**Work item**. Begin at the top of the entries below and write out every line through the one containing "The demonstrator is", excluding pictures.

***** Source material

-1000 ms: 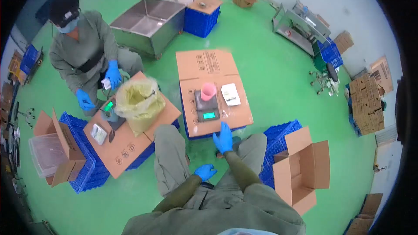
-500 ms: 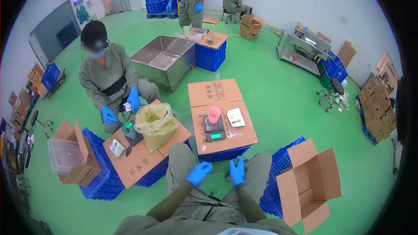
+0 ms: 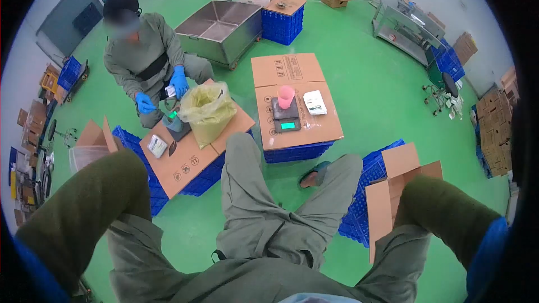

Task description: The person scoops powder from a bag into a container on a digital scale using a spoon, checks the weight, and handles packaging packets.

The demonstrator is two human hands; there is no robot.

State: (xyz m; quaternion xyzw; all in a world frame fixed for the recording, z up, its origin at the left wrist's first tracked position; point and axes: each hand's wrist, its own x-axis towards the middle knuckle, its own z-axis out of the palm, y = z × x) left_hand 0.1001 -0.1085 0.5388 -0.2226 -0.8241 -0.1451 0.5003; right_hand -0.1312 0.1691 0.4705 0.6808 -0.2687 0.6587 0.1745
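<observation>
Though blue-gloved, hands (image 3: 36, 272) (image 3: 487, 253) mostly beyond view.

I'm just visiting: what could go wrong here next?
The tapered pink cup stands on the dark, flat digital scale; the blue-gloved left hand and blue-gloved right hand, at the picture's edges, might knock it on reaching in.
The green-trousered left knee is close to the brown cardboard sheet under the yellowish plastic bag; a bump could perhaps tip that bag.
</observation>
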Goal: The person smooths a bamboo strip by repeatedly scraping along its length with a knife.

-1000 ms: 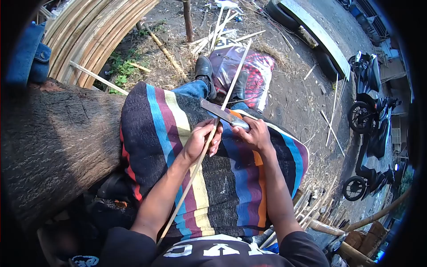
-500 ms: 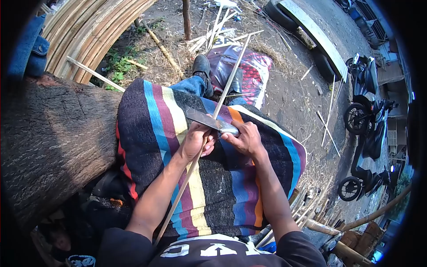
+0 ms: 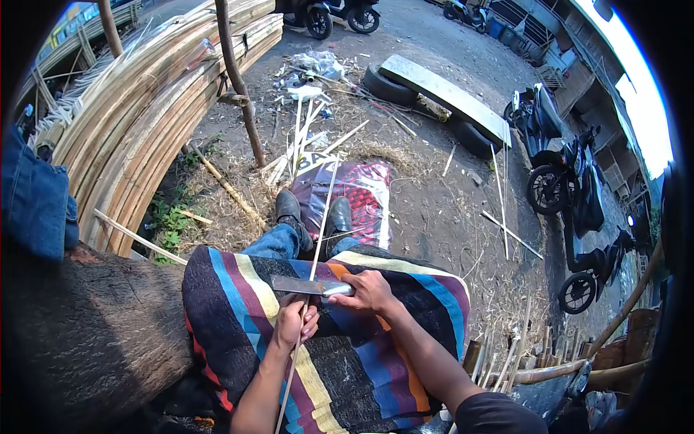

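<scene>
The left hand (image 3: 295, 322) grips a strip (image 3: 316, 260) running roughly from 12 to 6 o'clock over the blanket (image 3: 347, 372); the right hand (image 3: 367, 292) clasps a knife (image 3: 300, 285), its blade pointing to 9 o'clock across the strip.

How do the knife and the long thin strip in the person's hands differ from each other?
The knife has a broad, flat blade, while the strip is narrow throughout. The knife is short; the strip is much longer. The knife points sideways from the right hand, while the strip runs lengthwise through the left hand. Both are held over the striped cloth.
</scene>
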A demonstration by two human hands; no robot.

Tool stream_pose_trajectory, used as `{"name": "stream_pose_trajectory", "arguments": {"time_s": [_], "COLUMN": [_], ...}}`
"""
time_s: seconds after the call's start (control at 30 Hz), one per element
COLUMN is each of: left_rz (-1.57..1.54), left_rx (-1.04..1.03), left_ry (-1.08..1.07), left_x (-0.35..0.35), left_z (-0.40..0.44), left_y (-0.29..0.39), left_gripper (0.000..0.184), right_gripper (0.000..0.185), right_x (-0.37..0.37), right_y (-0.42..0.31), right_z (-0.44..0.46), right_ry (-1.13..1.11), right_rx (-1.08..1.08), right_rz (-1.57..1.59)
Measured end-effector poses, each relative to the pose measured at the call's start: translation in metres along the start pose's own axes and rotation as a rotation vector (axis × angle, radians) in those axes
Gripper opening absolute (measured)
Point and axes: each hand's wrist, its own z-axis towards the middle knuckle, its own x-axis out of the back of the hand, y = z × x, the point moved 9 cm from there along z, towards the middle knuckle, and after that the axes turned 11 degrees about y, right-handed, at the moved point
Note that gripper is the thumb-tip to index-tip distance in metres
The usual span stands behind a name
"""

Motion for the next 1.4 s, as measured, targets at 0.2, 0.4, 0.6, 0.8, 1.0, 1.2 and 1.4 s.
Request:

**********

**Result of the task**.
-1000 ms: 
-500 ms: 
+0 ms: 

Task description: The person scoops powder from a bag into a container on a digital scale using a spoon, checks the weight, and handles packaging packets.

The demonstrator is two human hands; there is no robot.

Nothing else is part of this exercise.